TREVOR YEUNG
Caroline Ha Thuc
Botaniste, aquariophile, ornithologue, Trevor Yeung a adopté son premier piranha alors qu’il était à l’école primaire, et a grandi au milieu de plantes, oiseaux et tortues en liberté, qui couraient dans l’appartement familial. S’il s’appuie sur des données scientifiques, il noue essentiellement un rapport expérimental à la connaissance et fonde sa pratique artistique sur l’observation fine des plantes et des animaux qu’il élève. Entre vidéos, installations et ready-made, son oeuvre se présente toujours de façon très simple, engageant une réceptivité physique ou émotionnelle au-delà du concept qu’elle porte.

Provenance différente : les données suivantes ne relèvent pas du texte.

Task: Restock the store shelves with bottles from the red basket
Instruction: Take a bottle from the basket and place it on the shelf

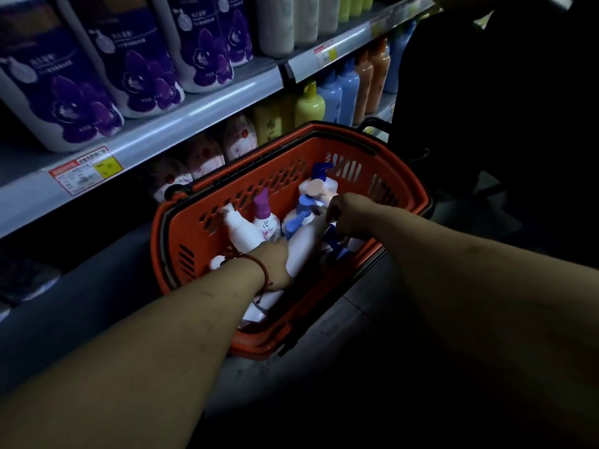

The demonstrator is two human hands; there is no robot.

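Head view: left hand (275,264), right hand (344,215) grip white bottle (304,246) lying neck-away, diagonally.

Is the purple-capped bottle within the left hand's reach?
Probably yes: the left hand is inside the red basket, and the purple-capped bottle stands just beyond it, its top uncovered.

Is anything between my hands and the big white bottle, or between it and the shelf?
Nothing blocks the hands: left hand and right hand are on the white bottle. Toward the shelf, the far wall of the red basket stands in the way, and a blue pump bottle lies beside its neck.
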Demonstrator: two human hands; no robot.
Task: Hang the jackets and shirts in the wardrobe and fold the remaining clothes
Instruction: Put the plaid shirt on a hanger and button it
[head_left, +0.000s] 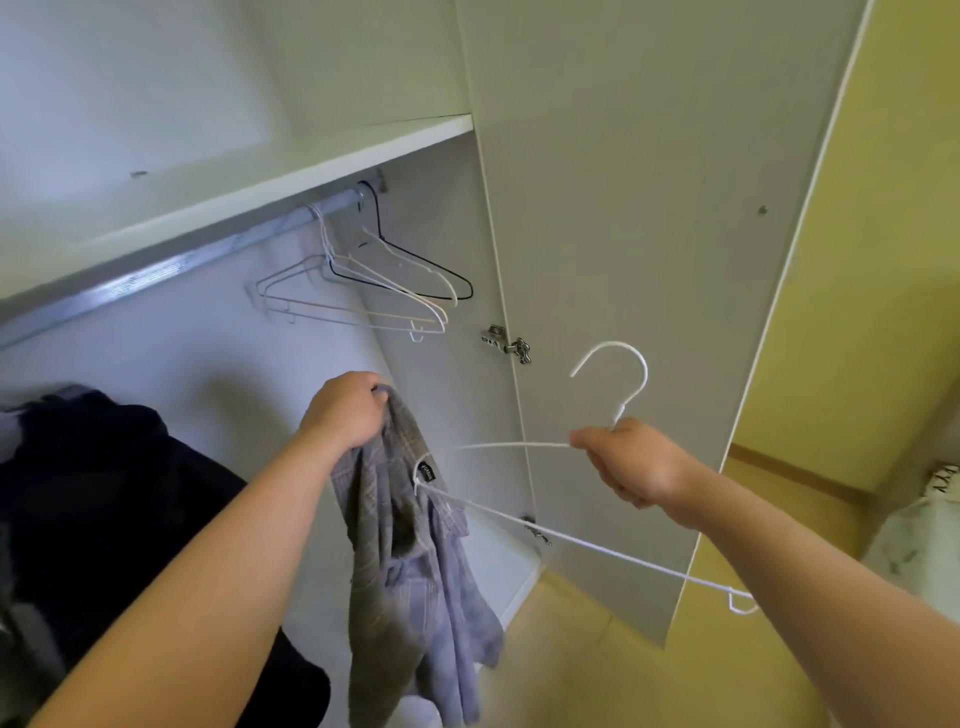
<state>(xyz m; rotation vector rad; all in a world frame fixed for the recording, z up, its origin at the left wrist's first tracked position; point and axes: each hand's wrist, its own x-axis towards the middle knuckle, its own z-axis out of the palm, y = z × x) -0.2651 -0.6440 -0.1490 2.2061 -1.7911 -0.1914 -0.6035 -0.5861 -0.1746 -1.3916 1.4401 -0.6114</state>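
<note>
My left hand (345, 410) grips the top of a grey-blue plaid shirt (410, 577), which hangs down in front of the open wardrobe. My right hand (631, 462) holds a white wire hanger (582, 540) just below its hook. The hanger's left tip sits inside the shirt's collar beside a black label. Several empty hangers (363, 291), white and one black, hang on the metal rail (171, 265) under the shelf.
A dark navy garment (114, 499) hangs at the left inside the wardrobe. The open wardrobe door (649, 260) stands at my right, with hinges along its inner edge. A yellow wall and floor lie beyond it, and a white patterned bundle (919, 540) sits at the far right.
</note>
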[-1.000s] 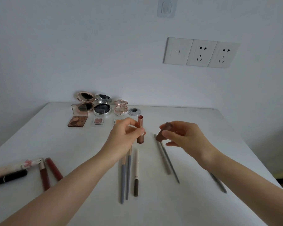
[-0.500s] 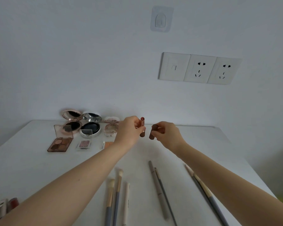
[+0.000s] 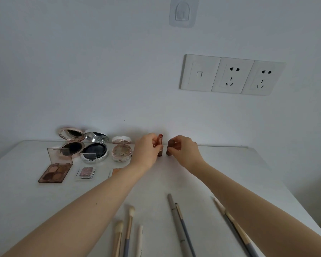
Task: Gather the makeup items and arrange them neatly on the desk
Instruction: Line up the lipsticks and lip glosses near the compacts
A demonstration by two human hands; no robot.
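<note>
left hand [image 3: 146, 151] is gripping upright rose-gold lipstick tube [image 3: 160, 144] | right hand [image 3: 183, 151] is pinching brown cylindrical cap [image 3: 170, 149] | both are standing parallel, just beside each other, between hands

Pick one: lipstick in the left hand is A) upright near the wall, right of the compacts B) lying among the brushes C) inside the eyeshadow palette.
A: left hand holds the lipstick upright, right of the compacts; right hand pinches a brown cap beside it.
</note>
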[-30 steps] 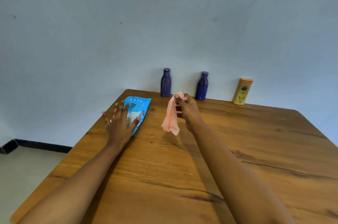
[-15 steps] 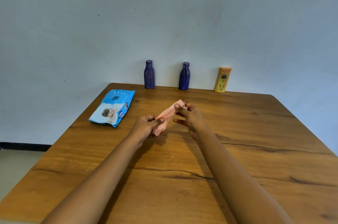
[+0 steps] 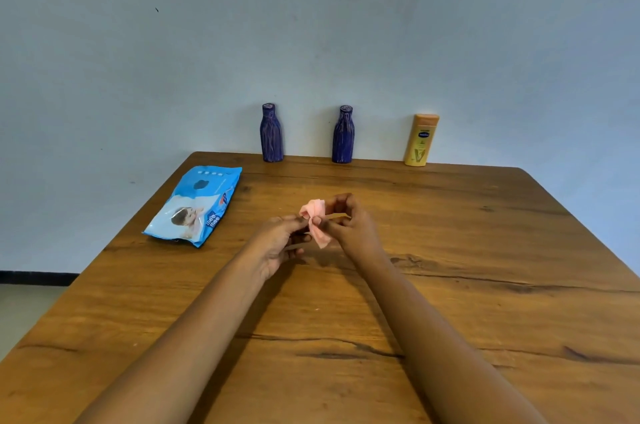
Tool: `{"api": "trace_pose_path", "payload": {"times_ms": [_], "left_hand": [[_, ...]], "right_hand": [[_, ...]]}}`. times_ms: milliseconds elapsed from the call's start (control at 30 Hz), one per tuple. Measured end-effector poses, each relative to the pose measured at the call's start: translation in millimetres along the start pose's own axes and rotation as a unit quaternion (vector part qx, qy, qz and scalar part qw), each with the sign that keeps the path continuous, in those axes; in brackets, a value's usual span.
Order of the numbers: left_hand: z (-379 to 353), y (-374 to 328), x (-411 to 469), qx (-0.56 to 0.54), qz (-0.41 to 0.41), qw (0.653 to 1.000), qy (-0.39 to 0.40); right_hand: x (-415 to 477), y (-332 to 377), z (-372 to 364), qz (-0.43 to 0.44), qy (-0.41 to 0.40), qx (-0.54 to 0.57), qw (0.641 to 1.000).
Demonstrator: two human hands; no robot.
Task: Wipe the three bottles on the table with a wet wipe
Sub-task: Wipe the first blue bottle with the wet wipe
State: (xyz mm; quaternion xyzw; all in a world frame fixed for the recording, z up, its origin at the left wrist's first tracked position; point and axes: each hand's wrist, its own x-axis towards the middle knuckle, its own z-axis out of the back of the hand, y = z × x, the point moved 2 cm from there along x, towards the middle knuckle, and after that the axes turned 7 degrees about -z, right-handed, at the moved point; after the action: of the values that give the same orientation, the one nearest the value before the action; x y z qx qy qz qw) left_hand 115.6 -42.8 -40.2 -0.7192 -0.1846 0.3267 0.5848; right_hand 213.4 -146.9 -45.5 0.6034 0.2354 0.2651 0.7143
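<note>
Three bottles stand upright in a row along the table's far edge against the wall: a dark blue bottle (image 3: 271,133) on the left, a second dark blue bottle (image 3: 343,134) in the middle, and a yellow lotion bottle (image 3: 421,140) on the right. Over the middle of the wooden table (image 3: 485,250), my left hand (image 3: 280,243) and my right hand (image 3: 351,226) both pinch a small bunched pink wet wipe (image 3: 316,219) between their fingertips. The hands are well short of the bottles.
A blue wet-wipe pack (image 3: 195,205) lies flat at the table's left side, near the edge. A pale wall rises right behind the bottles. Floor with a dark skirting shows at the lower left.
My left hand left the wipe pack and joined my right hand on the pink wipe. The wipe, hanging long before, is now bunched small between both hands.
</note>
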Motion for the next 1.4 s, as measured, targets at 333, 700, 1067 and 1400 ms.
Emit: {"api": "trace_pose_path", "payload": {"times_ms": [333,700,1067,1400], "left_hand": [[56,-99,132,0.188,-0.212,0.946,-0.155],[56,-138,256,0.370,-0.241,0.865,-0.238],[45,-143,186,0.296,-0.287,0.901,-0.135],[-4,-45,44,0.239,-0.173,0.953,0.069]], "right_hand": [[64,5,5,-0.096,0.006,0.116,0.989],[128,-20,-12,-0.119,0.030,0.237,0.964],[89,5,12,-0.078,-0.014,0.181,0.980],[-5,26,48,0.016,-0.035,0.092,0.995]]}}
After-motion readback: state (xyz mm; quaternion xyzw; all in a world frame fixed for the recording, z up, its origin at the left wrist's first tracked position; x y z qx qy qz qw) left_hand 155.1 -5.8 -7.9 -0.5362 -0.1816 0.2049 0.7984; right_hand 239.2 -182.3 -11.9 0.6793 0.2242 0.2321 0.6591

Cet horticulteur passionné propose avant tout des situations et cherche à infléchir, voire subvertir, notre perception du réel.
Qu’est-ce que ce serait qu’être une plante ? On ne peut naturellement pas en faire l’expérience, mais Trevor Yeung nous propose de nous projeter mentalement dans une telle situation. Maracuja Road est, comme son titre l’indique, une rue bordée de plants de maracuja, ou passiflore, la plante grimpante qui donne le fruit de la passion. L’une des caractéristiques de cette plante souple est qu’elle ne peut pousser qu’en s’appuyant à quelque chose, arbre ou tuteur. Sans quoi ses lianes retombent et meurent. Ainsi, ce fruit de la passion, évoquant un éclatant exotisme, une sensualité sucrée et même la passion du Christ (à cause de sa fleur couronnée d’épines), est issu d’une plante fragile, incapable de survivre seule. Yeung a donc bien installé des tuteurs en bambou pour soutenir les dizaines de pots qui constituent son installation, mais ceuxci ont une taille limitée : ils ne permettent pas à la plante de grimper jusqu’à la lumière, source pourtant convoitée et placée au-dessus de l’oeuvre. Chaque jour, de nouvelles pousses s’élancent vers ce but sans jamais l’atteindre. Yeung souhaite que le public, en marchant dans cette allée, s’identifie à cette plante, non pour mesurer ses propres limites et frustrations, mais pour se sentir en empathie avec elle. Son analogie se fait à l’inverse des métaphores anthropocentriques habituelles : c’est vers la nature qu’il nous invite, afin d’y trouver une forme de réconfort.